1944 kam die Schule in ein neues Gebäude. Ich putzte ein paar Tage die alte Schule, dann wurde ein Stacheldraht um das Gebäude gezogen und eine SS-Truppe stationiert. Ich musste jeden Tag hingehen, zusammenkehren, aufräumen, den Ofen heizen, Dabei konnte ich manches erfahren. Sagte einer zum anderen "Wann gehn wir denn los?", und der andere sagte die Stunde, dann wusste ich natürlich, die gehen wohin. Wenn die Partisanen in der Nähe versteckt waren, dann schickte man eine Nachricht, sie sollten sich zurückziehen.
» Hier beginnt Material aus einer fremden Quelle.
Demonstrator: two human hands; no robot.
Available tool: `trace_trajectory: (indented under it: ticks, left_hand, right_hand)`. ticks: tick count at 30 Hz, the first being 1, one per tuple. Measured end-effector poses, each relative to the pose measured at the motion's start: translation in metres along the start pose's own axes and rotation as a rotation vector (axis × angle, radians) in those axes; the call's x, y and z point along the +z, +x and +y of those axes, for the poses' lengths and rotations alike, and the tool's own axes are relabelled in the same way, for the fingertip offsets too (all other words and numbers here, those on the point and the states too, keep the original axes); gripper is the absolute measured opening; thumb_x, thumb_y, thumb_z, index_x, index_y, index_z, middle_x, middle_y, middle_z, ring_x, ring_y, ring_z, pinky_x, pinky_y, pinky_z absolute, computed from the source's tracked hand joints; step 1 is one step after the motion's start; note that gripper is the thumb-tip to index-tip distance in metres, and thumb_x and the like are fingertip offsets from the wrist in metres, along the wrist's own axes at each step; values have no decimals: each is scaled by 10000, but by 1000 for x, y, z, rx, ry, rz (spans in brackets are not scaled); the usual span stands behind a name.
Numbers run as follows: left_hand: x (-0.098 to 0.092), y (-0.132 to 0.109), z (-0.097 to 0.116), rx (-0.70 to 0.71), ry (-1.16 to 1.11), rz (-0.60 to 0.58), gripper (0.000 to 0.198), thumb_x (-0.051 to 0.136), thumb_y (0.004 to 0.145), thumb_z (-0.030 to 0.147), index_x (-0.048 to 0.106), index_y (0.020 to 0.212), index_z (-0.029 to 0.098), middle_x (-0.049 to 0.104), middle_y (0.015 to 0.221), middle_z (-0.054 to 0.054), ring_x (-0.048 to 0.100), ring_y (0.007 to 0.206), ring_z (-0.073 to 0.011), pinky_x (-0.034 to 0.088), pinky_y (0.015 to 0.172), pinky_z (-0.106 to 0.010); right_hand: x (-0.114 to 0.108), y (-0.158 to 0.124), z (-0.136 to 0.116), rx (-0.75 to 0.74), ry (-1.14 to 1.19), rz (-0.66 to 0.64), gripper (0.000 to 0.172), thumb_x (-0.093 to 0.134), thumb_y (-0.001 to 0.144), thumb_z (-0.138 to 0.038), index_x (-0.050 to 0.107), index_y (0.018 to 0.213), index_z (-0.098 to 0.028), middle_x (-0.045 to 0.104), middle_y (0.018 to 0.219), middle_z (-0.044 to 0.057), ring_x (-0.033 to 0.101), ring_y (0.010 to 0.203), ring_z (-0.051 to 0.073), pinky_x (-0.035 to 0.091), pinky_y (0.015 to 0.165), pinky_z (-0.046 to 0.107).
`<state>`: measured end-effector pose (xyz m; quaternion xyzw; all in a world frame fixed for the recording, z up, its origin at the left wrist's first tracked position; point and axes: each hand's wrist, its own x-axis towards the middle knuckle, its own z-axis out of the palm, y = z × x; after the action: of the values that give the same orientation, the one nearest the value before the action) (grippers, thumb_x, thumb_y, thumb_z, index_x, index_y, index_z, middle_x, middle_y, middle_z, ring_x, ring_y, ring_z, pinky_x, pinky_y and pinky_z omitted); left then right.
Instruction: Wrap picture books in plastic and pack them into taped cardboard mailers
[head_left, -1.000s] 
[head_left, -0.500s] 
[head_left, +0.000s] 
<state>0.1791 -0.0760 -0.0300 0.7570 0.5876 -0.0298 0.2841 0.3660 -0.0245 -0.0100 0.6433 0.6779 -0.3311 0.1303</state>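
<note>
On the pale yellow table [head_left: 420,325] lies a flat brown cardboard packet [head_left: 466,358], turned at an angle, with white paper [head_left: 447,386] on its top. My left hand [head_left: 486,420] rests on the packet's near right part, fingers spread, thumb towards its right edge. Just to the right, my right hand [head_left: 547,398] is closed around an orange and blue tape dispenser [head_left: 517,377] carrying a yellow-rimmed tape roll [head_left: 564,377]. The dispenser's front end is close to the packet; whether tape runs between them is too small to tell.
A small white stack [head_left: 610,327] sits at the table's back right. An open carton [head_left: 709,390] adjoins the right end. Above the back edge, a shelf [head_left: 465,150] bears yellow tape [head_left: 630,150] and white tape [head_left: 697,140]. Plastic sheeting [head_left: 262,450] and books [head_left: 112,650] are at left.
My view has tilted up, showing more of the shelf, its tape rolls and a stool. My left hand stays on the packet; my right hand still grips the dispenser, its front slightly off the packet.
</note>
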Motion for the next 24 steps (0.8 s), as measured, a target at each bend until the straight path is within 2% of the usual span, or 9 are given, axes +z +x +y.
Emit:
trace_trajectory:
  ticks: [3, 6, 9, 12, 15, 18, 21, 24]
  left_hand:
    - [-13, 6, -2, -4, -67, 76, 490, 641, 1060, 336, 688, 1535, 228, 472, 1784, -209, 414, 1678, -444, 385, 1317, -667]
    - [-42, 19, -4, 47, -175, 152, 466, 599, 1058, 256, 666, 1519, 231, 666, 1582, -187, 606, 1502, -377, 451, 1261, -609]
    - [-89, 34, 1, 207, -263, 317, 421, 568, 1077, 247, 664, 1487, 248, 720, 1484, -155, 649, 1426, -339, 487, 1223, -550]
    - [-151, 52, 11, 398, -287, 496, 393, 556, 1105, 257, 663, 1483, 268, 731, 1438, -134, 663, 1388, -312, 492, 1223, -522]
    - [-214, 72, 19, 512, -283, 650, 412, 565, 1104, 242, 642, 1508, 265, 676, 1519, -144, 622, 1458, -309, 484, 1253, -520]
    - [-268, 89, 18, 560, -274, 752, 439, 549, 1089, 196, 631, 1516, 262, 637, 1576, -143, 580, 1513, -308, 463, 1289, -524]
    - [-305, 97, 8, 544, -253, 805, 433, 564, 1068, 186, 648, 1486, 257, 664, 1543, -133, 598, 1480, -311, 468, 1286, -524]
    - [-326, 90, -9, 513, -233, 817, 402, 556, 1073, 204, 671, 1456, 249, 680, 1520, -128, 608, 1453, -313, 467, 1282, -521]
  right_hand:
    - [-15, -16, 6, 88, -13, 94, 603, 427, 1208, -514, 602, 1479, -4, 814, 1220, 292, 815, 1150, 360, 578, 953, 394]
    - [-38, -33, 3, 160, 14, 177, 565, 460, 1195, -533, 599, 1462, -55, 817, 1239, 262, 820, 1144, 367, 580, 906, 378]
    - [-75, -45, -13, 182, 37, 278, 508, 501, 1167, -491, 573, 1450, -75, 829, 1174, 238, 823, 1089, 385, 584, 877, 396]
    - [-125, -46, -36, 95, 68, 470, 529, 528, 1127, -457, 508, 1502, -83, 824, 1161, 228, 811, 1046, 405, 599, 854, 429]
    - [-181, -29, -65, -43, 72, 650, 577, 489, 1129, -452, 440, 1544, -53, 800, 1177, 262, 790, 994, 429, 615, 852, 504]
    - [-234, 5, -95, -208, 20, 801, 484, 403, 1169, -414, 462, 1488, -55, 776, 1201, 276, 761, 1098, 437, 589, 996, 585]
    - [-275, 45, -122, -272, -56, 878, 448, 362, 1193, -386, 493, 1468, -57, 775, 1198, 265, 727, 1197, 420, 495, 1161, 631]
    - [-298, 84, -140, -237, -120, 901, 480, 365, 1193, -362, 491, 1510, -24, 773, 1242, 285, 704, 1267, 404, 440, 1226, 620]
Im 45er Jahr wurde aber bekannt, dass ich Kontakte hatte. Es war ja so ein Theater mit diesen Divisionen, ich weiß nicht, wie man diese Formationen nannte, in die das letzte männliche Potential hineingesteckt wurde. Der Hitler raffte von den Verkrüppelten bis zu den Herzkranken alles zusammen, und die exerzierten hier in der neuen Schule. Ich weiß noch, ein paar Leute bekamen Herzanfälle und brachen zusammen. Diese Leute kamen zu mir fragen, wohin sie gehen könnten, sie würden gerne zu den Partisanen gehen. Was sollst du mit so einem Menschen, den willst du ja gar nicht, du kannst ihn ja nicht brauchen. Aber solche hätte ich im März und April 1945 noch und nöcher zu den Partisanen bringen können. Nur, die sind ja keine Hilfe, sondern eine Belastung. Aber irgendwo mussten sie herauskriegt haben, dass ich Kontakte hatte.

 

Der Winter '44 auf '45 war einer der aktivsten, den wir erlebten. Es verging keine Woche, in der nicht etwas geschah, Kurierdienste, Sitzungen, dauernd war etwas. Als dann 1945 der Schnee zu schmelzen begann, organisierten wir im Wald größere Sitzungen. Einmal waren wir zehn Leute, jüngere und ältere. Bei den Sitzungen, bei denen ich teilnahm, waren meistens Junge. Dort zeigten sie uns, welche Aufgaben wir danach - in Freiheit - zu erwarten hätten. Es war uns klar, dass diese Zeit nahte. Unsere Aufgaben wären gewesen: die Macht in der Gemeinde zu übernehmen, auf niemanden Druck auszuüben, das Recht auf ein Gerichtsurteil für jeden. Ohne Urteil ist keiner anzurühren oder zu schlagen. Und wir sollten dafür sorgen, dass nicht gestohlen wird, für Ruhe und Ordnung eben. Auch die Soldaten hatten den strengen Befehl, niemanden ohne Urteil zu erschießen, jedem stehe ein Recht auf Verteidigung und ein Urteil zu. Was manchmal Ungesetzliches passierte, passierte vorbei an allen Befehlen, manchmal ging auch etwas daneben. Wenn diese Machtübernahme nicht vorbereitet gewesen wäre, was für ein Chaos wäre entstanden, manchmal war es auch so noch eines, aber die Ausschüsse waren informiert und vorbereitet. Sogar theoretische Vorträge wurden gehalten, Vorträge über die Verfassung, Maria, war das langweilig. Vor diesen Vorträgen fürchtete ich mich immer.